TASK PROMPT:
Please give back word for word the lines of the material below between the line containing "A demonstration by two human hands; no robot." and the line containing "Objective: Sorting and", inclusive.

*** RECORDED DATA Section Begins ***

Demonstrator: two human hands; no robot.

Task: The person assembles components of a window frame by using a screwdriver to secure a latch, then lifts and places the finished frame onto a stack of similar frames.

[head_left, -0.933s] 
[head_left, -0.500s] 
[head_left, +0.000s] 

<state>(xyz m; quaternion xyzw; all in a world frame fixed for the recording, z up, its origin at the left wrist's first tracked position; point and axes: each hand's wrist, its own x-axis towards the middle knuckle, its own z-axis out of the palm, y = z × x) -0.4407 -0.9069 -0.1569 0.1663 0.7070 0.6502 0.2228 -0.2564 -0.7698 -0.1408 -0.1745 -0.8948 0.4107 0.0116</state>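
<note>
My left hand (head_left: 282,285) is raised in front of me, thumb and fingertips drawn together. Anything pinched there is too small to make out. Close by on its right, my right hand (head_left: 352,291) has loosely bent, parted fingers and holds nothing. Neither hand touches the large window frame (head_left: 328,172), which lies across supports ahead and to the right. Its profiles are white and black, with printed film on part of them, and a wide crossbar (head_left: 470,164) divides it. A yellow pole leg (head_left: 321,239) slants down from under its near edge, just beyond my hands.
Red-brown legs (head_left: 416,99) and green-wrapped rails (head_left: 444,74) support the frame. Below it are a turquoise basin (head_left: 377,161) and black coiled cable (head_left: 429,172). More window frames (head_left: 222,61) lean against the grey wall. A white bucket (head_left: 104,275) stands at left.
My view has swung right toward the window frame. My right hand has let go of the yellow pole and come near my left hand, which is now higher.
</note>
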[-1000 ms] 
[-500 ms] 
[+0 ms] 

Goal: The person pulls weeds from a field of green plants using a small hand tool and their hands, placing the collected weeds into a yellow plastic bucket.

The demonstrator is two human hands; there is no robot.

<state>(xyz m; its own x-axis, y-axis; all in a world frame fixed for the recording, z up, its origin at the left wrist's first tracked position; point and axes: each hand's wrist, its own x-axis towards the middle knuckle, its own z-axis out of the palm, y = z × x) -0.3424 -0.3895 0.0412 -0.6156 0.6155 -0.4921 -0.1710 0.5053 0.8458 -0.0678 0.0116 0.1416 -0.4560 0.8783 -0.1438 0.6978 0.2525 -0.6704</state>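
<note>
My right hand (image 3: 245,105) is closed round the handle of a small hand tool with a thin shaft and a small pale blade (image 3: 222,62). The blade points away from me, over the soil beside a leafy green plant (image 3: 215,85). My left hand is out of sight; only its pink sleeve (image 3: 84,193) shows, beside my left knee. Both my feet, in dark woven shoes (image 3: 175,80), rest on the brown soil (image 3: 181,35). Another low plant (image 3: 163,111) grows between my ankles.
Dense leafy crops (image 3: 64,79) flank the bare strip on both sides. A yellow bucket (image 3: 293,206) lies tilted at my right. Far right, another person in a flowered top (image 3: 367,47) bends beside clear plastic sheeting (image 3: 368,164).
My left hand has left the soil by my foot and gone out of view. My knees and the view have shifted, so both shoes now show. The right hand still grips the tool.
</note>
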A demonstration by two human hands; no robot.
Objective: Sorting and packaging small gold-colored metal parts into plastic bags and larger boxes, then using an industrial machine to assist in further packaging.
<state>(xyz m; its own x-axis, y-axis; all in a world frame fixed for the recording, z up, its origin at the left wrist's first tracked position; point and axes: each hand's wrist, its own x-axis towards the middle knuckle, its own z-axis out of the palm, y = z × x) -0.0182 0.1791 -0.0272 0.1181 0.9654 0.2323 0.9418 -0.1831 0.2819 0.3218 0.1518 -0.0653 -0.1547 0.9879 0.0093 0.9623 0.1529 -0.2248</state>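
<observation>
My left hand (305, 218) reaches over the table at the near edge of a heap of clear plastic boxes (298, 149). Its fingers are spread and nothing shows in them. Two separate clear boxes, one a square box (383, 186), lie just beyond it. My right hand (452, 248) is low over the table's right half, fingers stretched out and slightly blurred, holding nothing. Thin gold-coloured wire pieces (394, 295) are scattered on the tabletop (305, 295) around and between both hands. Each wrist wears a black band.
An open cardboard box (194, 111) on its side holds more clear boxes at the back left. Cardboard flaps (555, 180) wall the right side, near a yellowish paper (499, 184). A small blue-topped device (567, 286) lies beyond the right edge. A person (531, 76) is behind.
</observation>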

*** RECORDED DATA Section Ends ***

EXERCISE SOLUTION:
A demonstration by two human hands; no robot.
Objective: Sorting and packaging small gold-colored metal parts into plastic bags and larger boxes, then using an industrial machine to assist in further packaging.

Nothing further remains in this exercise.